### DATA
-------------------------

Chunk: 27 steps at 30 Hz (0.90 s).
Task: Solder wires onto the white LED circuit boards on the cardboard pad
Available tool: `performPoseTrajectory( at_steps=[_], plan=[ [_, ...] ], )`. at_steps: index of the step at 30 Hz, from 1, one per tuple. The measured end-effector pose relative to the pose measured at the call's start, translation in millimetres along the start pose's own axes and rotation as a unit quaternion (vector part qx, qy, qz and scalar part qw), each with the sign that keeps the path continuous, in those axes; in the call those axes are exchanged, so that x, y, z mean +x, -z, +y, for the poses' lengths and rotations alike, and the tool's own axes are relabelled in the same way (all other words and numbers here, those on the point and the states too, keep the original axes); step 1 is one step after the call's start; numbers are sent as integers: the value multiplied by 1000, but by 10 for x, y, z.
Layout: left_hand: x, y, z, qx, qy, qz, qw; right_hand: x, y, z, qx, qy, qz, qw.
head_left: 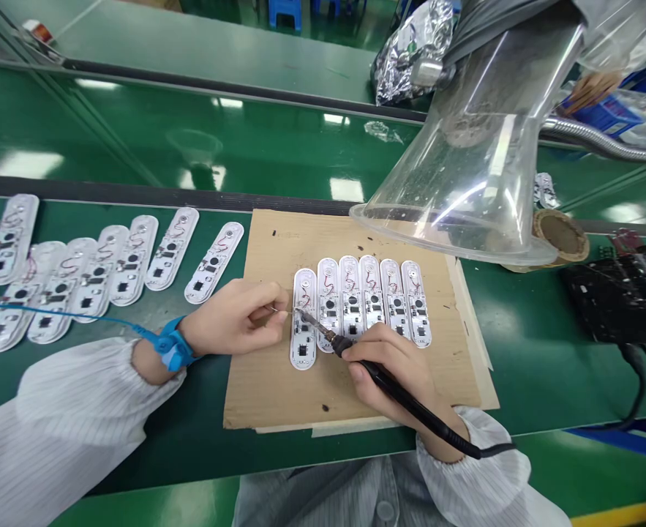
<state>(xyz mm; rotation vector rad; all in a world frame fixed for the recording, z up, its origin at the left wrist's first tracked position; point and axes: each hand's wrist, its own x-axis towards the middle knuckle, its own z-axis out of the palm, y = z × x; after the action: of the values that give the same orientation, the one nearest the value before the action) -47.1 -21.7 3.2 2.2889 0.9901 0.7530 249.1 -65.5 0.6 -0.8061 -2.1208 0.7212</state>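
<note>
My right hand (396, 373) grips a black soldering iron (418, 412), its metal tip resting at the middle of a white, rounded circuit board (303, 338). Between the closed thumb and finger of my left hand (240, 318) is a thin solder wire (282, 311), pointing toward the same spot. Whether wire and tip touch is too small to tell. That board is the leftmost in a row of similar boards (351, 293), each with red wires and black chips. The row lies on a cardboard sheet (271, 395), and my right hand covers the lower ends of some boards.
More white boards (172, 249) lie in a slanted row on the left. A clear fume hood (459, 183) hangs over the cardboard's back right. A blue wrist strap (173, 345) trails a cord leftward. Black equipment (624, 293) stands at right; another person's hand (594, 89) shows beyond.
</note>
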Motion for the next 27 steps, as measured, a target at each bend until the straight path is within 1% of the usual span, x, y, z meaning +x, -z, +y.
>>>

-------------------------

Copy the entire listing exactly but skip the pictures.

### EXPECTED ANSWER
Chunk: 27 steps at 30 Hz (0.90 s).
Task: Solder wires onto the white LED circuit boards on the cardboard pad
Available tool: `performPoseTrajectory( at_steps=[_], plan=[ [_, ...] ], )`. at_steps: index of the step at 30 Hz, from 1, one per tuple. The measured end-effector pose relative to the pose measured at the call's start, translation in millimetres along the start pose's own axes and rotation as a unit quaternion (vector part qx, qy, qz and scalar part qw), each with the sign that keeps the path continuous, in those axes; in the call those axes are exchanged, so that x, y, z mean +x, -z, +y, for the poses' lengths and rotations alike, and the tool's own axes are relabelled in the same way (all other words and numbers here, those on the point and the states too, keep the original axes); step 1 is one step after the call's start; numbers are sent as integers: the value multiplied by 1000, but by 10 for x, y, z.
Layout: left_hand: x, y, z, qx, qy, qz, qw; right_hand: x, y, z, qx, qy, qz, qw.
head_left: 
<state>(xyz mm; rotation vector rad; all in a world frame fixed for the recording, z up, its origin at the left wrist's first tracked position; point and axes: each hand's wrist, its own x-axis towards the middle knuckle, its own z-axis out of the palm, y = z × x; after the action: of the values that give the same orientation, the one nearest the value before the action) -47.1 -21.7 3.2 2.2889 0.9901 0.7530 249.1 -65.5 0.6 -0.8061 -2.1208 0.7212</state>
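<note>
My right hand (396, 373) grips a black soldering iron (418, 412), its metal tip resting at the middle of a white, rounded circuit board (303, 338). Between the closed thumb and finger of my left hand (240, 318) is a thin solder wire (282, 311), pointing toward the same spot. Whether wire and tip touch is too small to tell. That board is the leftmost in a row of similar boards (351, 293), each with red wires and black chips. The row lies on a cardboard sheet (271, 395), and my right hand covers the lower ends of some boards.
More white boards (172, 249) lie in a slanted row on the left. A clear fume hood (459, 183) hangs over the cardboard's back right. A blue wrist strap (173, 345) trails a cord leftward. Black equipment (624, 293) stands at right; another person's hand (594, 89) shows beyond.
</note>
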Motion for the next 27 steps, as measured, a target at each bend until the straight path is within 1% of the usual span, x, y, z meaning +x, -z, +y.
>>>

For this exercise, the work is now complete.